DIRECTIONS:
Pictures in the data should be dropped; transcribe exactly the lines from the one that has "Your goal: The" through the one that has "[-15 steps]".

DATA TO USE:
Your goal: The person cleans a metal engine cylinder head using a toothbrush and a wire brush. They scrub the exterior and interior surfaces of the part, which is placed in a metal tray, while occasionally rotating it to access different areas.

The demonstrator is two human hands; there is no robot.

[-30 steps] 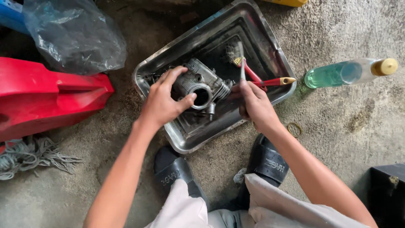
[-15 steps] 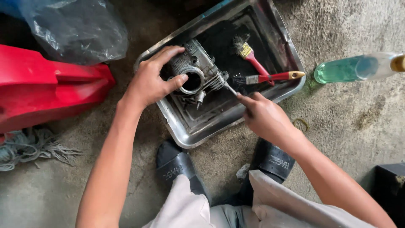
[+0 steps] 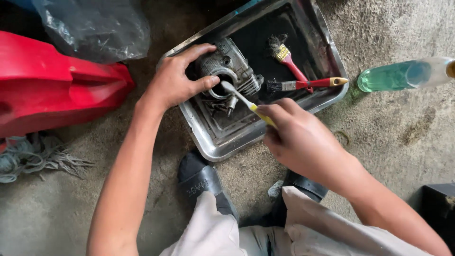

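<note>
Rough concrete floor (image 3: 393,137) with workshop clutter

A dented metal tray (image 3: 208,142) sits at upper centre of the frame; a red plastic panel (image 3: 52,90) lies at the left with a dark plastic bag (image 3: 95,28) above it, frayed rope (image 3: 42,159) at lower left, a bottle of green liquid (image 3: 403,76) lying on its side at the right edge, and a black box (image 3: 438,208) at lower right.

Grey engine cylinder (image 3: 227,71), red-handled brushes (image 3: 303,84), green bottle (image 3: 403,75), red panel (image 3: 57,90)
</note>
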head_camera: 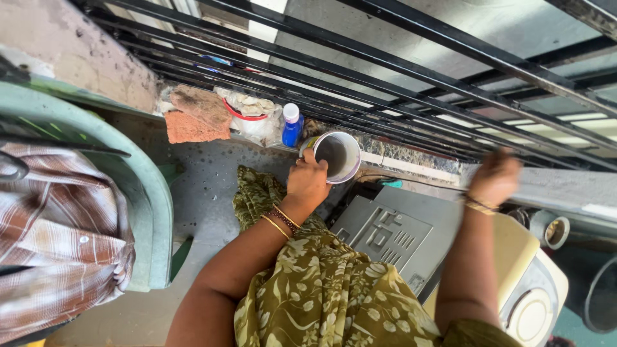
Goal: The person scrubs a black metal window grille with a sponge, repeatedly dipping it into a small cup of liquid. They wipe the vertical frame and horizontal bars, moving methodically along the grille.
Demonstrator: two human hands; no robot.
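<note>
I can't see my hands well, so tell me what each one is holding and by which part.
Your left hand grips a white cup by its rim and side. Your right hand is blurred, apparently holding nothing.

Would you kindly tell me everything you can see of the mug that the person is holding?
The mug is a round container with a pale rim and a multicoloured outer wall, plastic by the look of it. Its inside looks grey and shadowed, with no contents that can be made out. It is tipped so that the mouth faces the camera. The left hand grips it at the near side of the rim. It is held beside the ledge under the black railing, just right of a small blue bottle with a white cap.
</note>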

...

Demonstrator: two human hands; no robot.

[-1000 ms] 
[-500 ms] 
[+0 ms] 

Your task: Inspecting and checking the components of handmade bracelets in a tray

EXERCISE OUTPUT:
Your goal: The person cleans a metal engine cylinder head using a toothbrush and a wire brush. They scrub the exterior and interior surfaces of the part, which is placed in a metal tray, while occasionally rotating it to access different areas.

The demonstrator is two human hands; there is no robot.

[-30 steps] 
[-15 steps] 

Here the work on this exercise is complete.